Scientific libraries like scipy can use parallel processes automatically in the background (using things like BLAS), as long as the data is modelled correctly.
I just gonna repost what I've written before about this before:
The current state of threading and parallel processing in Python is a joke. While they are still clinging to the GIL and single-core performance, the rest of the world is moving to 32 core (consumer) CPUs.
Python's performance, in general, is a crappy[1] and is beaten even by PHP these days. All the people that suggest relying on multiprocessing probably haven't done anything that's CPU and Memory intensive because if you have a code that operates on a "world-state" each new process will have to copy that from a parent. If the state takes ~10GB each process will multiply that.
Others keep suggesting Cython. Well, guess what? If I am required to use another programming language to use threads, I might as well go with Go/Rust/Java instead and save the trouble of dabbling with two languages.
So where does that leave (pure-)Python? It can only be used in I/O bound applications where the performance of the VM itself doesn't matter. So it's basically only used by web/desktop applications that CRUD the databases.
It's really amazing that the machine learning community has managed to hack around that with C-based libraries like SciPy and NumPy. However, my suggestion would be to drop GIL and copy the whatever model has been working for Go/Java/C#. If you can't drop GIL because some esoteric features depend on that, then drop them as well.
Every single project which has tried to drop the GIL has failed in some way. It's not some "esoteric features", it's fundamentally a hard problem that implicates the entirety of the python object model, python C api, scoping, imports, and GC.
I think multi-interpreting is the way to go, but that still would require a framework for ensuring safe memory access.
Speaking of Go, I always thought it would be neat to write a python implementation in Go, but leverage Go's GC, and implement the 'go' keyword/function for easy parallelism. But you still have the problem of scoping and memory safety. Or similar idea but with Rust. Something tells me that isn't a trivial undertaking, especially if you want all the libraries, which is 75% the point of python.
> All the people that suggest relying on multiprocessing probably haven't done anything that's CPU and Memory intensive because if you have a code that operates on a "world-state" each new process will have to copy that from a parent. If the state takes ~10GB each process will multiply that.
This is wrong, there are multiple ways of python threads working on shared data.

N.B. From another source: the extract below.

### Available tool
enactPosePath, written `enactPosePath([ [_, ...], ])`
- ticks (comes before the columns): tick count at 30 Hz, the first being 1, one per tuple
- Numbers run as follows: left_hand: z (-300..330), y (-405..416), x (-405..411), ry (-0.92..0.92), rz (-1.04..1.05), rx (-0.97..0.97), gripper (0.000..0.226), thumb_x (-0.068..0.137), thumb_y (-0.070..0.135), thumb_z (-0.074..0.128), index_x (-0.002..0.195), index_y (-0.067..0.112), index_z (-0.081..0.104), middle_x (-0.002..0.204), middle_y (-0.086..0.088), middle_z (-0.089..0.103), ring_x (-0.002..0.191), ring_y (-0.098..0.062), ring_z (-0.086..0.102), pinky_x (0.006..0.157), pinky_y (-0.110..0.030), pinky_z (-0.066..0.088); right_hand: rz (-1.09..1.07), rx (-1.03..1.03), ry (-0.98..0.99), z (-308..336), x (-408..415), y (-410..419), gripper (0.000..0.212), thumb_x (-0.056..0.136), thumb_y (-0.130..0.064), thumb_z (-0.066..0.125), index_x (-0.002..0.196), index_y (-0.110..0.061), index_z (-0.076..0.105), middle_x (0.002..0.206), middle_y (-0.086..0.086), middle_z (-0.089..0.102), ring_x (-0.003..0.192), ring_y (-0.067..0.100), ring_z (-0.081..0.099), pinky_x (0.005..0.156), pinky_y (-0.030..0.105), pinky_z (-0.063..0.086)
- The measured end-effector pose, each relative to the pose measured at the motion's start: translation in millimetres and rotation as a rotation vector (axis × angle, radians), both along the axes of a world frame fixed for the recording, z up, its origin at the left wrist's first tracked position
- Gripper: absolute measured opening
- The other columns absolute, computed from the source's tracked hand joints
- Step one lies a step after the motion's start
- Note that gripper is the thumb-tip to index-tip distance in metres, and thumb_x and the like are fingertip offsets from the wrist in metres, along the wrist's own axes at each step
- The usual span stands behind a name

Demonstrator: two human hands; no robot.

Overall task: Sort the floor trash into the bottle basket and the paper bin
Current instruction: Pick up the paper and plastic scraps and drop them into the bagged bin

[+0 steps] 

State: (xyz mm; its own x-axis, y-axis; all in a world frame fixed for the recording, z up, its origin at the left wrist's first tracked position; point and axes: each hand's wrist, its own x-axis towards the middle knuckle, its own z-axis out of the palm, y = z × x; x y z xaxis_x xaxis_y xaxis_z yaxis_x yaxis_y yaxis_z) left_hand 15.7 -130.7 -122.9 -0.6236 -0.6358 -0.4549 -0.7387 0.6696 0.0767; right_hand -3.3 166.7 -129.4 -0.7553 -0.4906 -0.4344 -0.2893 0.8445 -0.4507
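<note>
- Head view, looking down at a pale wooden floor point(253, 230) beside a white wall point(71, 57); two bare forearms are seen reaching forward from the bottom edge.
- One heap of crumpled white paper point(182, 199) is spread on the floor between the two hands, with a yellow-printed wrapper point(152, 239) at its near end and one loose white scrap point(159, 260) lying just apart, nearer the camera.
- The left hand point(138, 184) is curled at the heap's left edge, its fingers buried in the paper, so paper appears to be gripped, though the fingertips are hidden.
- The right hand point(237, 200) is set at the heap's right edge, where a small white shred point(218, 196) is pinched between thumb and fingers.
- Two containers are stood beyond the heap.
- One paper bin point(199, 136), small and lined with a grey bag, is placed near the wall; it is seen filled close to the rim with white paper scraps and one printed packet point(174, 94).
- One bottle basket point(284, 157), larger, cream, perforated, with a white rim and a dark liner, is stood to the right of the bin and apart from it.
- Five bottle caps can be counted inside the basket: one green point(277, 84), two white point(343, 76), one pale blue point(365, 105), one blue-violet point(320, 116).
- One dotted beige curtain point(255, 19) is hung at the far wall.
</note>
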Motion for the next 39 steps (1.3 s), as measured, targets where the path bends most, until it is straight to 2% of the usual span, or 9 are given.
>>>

> It's really amazing that the machine learning community has managed to hack around that with C-based libraries like SciPy and NumPy.
Well, the main implementation of the whole language is c-based. I can't see how that implies hackiness.
> If you can't drop GIL because some esoteric features depend on that, then drop them as well.
There have been multiple python implementations without a GIL available for way over 10 years, for example pypy, ironpython and jython. Yet these never went mainstream, which strongly implies the GIL problem actually isn't that much of a problem in the real world.
There are (IMHO) two scenarios where this doesn't matter: If you're writing a web service then the multi threading (processing) is done by the front end ie Nginx; and for 'scientific' or similar computationally expensive stuff Python is turning into a scripting layer over C libraries. Have a look at numpy to see what I mean.